_Task instructions_: Every line from the one with "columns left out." to the one with "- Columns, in", including those two, is to be copied exactly; all other lines of the entries below are left out.

- - - -

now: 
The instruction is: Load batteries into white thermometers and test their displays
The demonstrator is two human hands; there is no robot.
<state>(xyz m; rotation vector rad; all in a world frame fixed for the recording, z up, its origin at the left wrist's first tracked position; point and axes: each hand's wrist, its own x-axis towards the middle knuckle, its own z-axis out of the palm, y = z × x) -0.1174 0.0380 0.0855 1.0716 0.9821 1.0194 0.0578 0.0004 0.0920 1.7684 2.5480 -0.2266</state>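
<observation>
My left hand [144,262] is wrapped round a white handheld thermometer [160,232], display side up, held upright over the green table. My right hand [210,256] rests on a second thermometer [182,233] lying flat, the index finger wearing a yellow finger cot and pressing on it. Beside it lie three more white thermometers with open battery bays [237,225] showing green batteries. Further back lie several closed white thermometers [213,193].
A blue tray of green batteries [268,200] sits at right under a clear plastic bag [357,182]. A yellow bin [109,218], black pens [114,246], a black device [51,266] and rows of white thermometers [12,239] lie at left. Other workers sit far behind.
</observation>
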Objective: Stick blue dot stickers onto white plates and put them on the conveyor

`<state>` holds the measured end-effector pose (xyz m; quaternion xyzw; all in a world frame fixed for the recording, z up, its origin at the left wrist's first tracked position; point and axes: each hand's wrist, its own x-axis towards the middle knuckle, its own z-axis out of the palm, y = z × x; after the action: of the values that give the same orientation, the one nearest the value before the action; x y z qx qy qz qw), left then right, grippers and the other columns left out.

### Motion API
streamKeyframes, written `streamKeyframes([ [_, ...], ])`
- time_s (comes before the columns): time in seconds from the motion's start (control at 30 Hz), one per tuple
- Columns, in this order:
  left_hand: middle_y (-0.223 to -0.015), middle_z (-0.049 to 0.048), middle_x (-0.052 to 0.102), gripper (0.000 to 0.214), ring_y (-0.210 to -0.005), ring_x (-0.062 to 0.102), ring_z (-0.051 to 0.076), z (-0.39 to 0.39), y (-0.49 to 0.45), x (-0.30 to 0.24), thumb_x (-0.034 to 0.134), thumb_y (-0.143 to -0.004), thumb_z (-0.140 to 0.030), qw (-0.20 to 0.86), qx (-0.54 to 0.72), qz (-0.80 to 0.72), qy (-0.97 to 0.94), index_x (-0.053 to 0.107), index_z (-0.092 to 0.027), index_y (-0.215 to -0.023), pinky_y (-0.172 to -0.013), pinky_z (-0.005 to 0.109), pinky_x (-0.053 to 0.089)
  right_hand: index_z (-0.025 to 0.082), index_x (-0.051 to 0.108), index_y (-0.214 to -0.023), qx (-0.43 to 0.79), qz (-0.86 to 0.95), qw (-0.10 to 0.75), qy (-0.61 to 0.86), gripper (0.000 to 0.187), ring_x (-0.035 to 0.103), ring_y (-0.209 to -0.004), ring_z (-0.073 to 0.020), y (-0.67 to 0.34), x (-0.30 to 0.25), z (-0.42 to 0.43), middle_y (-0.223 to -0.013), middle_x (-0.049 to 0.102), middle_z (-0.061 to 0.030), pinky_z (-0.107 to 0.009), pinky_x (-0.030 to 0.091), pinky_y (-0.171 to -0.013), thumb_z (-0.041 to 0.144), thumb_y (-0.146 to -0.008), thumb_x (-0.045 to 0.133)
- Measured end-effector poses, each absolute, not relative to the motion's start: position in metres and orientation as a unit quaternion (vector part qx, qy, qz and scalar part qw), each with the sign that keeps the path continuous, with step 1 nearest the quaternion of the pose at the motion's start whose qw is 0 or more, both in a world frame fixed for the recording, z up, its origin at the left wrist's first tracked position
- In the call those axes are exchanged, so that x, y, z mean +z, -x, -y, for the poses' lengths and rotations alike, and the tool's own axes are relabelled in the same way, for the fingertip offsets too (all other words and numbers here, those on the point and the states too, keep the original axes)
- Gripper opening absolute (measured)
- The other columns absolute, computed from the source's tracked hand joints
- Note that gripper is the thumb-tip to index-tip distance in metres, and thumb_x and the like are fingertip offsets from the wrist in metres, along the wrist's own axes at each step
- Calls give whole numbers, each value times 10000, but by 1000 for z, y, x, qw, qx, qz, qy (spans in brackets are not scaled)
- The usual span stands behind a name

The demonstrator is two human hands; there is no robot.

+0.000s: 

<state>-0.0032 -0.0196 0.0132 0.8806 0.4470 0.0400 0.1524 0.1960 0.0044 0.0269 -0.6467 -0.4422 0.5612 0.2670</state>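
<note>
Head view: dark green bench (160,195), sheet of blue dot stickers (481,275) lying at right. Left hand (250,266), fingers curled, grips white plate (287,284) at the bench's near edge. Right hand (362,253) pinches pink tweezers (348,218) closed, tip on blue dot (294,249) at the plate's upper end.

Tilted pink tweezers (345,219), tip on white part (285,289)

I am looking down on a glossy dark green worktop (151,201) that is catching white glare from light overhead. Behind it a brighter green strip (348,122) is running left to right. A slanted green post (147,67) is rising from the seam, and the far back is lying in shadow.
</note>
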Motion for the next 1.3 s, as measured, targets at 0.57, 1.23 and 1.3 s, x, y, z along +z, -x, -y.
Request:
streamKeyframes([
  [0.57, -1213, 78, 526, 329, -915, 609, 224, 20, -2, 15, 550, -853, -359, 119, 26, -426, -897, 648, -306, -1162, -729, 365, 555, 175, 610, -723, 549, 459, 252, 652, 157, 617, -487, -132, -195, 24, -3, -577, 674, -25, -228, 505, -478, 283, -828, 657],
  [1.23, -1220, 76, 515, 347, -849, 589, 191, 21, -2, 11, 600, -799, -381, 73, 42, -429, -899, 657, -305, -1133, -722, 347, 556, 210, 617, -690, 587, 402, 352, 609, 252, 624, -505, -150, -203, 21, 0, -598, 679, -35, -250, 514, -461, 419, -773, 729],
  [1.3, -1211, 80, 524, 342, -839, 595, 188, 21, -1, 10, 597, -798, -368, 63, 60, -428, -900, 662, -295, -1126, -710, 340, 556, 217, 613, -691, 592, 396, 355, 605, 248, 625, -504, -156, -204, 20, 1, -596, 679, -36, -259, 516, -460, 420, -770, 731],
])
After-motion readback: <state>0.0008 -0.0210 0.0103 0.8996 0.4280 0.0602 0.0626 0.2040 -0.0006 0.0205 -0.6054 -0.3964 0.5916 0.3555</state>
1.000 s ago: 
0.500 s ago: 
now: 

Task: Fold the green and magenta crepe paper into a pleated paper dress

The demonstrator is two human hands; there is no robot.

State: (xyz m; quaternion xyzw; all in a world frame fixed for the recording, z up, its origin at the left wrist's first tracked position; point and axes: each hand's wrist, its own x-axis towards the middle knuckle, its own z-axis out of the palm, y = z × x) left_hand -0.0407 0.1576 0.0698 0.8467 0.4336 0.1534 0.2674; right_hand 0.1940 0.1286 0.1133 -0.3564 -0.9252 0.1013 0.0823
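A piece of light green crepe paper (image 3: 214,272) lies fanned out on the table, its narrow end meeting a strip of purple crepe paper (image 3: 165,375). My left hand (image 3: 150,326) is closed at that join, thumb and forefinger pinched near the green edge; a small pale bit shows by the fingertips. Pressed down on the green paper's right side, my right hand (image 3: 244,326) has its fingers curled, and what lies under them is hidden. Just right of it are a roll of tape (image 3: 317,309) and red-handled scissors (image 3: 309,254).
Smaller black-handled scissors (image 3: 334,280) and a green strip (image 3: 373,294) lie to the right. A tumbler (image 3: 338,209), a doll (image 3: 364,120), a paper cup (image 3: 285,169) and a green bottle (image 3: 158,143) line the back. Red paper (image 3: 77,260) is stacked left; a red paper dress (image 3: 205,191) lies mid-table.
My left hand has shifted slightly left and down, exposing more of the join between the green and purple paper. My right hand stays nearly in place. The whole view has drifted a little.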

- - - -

_Exercise solution_:
`<state>` holds the measured end-effector pose (xyz m; quaternion xyzw; all in a world frame fixed for the recording, z up, its origin at the left wrist's first tracked position; point and axes: each hand's wrist, its own x-axis towards the middle knuckle, its own z-axis out of the palm, y = z × x; after the action: of the values that give the same orientation, the one nearest the value before the action; x y z qx qy qz qw), left then right, grippers and the other columns left out.

### Motion API
streamKeyframes, written `streamKeyframes([ [_, ...], ])`
- time_s (comes before the columns): time in seconds from the motion's start (control at 30 Hz), one per tuple
- Columns, in this order:

What came before is the complete response.